Energy and morphology of martensite-twinned martensite interface in CuAlNi shape memory alloy: a phase-field study
Seyedshoja Amini, Mohsen Rezaee-Hajidehi, Stanislaw Stupkiewicz

TL;DR
This study uses a phase-field model to analyze the microstructure and energy of the martensite-twinned martensite interface in CuAlNi shape memory alloys, focusing on size effects and twin branching phenomena.
Contribution
It introduces a phase-field approach to simulate and analyze the morphology and energy of the interface in shape memory alloys, highlighting size-dependent effects and twin branching mechanisms.
Findings
Twin branching occurs at certain twin volume fractions to minimize energy.
Twin spacing significantly influences the morphology of the transition layer.
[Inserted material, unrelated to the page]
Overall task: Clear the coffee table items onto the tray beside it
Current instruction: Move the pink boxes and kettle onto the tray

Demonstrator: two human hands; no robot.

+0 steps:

The phase-field model effectively captures size-dependent microstructural features.
Abstract
Needle-like twins are observed experimentally within the transition layer at the martensite-twinned martensite interface. We utilize a phase-field approach to investigate this microstructure. Our goal is to simulate the morphology of the transition layer and to perform a detailed analysis to characterize its interfacial and elastic micro-strain energy. To illustrate the micromechanical framework developed for that purpose, sample computations are carried out for a CuAlNi shape memory alloy undergoing the cubic-to-orthorhombic martensitic transformation. A particular focus of the study is on size-dependent morphology through examining the impact of twin spacing. Additionally, our results reveal that certain twin volume fractions lead to the emergence of twin branching, as a way to minimize the total free energy stored in the microstructure.